Shelving My Assumptions

Last year, in response to a public consultation on the viability of my local public library, I offered to volunteer my unskilled services every Friday afternoon. This was my small way of signalling to the county council how precious a resource I believed the library to be, even if I hadn’t visited it that often since my children left school. (I would need three lifetimes to read the books already residing on my own shelves.) The library is situated in a reasonably, but not excessively, prosperous small town, with a mixed-age population; like a thousand others across the country, I guess. I was gratefully welcomed by the professional librarians and set to work putting returned books back in their proper place on the shelves.

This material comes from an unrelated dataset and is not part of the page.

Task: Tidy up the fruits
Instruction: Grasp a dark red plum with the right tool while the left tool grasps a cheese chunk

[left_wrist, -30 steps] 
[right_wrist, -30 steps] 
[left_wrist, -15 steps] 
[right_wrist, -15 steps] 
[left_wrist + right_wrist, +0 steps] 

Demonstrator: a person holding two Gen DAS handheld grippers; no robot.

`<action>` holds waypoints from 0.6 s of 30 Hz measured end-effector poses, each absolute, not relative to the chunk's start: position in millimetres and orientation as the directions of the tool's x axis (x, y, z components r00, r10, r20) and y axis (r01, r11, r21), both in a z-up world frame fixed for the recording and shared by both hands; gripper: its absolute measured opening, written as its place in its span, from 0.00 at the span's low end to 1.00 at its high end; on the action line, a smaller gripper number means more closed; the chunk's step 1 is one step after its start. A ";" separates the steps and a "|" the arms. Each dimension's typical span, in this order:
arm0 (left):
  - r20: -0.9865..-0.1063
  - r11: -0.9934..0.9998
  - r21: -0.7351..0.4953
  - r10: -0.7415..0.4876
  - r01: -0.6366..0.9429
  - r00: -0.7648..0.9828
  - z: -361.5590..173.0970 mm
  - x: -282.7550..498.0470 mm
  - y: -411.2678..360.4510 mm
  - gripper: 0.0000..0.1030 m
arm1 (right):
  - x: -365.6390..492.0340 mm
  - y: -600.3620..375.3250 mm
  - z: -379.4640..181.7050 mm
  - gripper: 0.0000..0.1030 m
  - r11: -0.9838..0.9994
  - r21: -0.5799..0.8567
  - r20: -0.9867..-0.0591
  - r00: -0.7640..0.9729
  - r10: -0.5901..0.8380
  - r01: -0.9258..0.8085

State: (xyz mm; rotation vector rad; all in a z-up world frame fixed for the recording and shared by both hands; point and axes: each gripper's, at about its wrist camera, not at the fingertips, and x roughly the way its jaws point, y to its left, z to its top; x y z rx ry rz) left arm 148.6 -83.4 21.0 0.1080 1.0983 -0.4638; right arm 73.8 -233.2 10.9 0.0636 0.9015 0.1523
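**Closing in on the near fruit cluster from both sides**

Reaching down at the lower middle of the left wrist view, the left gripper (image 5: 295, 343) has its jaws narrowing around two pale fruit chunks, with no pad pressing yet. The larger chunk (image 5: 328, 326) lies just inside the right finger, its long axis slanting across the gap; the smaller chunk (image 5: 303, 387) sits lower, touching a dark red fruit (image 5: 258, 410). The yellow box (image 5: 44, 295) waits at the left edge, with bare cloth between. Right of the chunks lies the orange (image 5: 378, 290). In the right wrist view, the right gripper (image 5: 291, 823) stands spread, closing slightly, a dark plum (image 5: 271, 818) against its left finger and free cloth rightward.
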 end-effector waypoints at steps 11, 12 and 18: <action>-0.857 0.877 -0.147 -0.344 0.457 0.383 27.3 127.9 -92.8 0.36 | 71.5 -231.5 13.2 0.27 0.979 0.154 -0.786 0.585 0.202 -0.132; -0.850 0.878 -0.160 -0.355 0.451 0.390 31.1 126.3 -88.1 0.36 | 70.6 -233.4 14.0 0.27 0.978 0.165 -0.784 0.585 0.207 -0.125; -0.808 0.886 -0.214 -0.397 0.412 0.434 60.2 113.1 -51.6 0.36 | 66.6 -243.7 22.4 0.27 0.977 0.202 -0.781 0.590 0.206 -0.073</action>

In my working life, I have met professional archivists, since I sometimes carry out research in correspondence and newspaper collections. They are courteous but firm, and sticklers for the rules, since they are in charge of irreplaceable, and often very valuable, historical documents. Librarians in public libraries are altogether more relaxed. If my experience is anything to go by, they are endlessly patient with stupid questions, surprisingly tolerant of noise, and extremely good with children. My shelving activities free them to do what they do best, which is to think up imaginative craft-based schemes to catch the interest of readers, especially youthful ones.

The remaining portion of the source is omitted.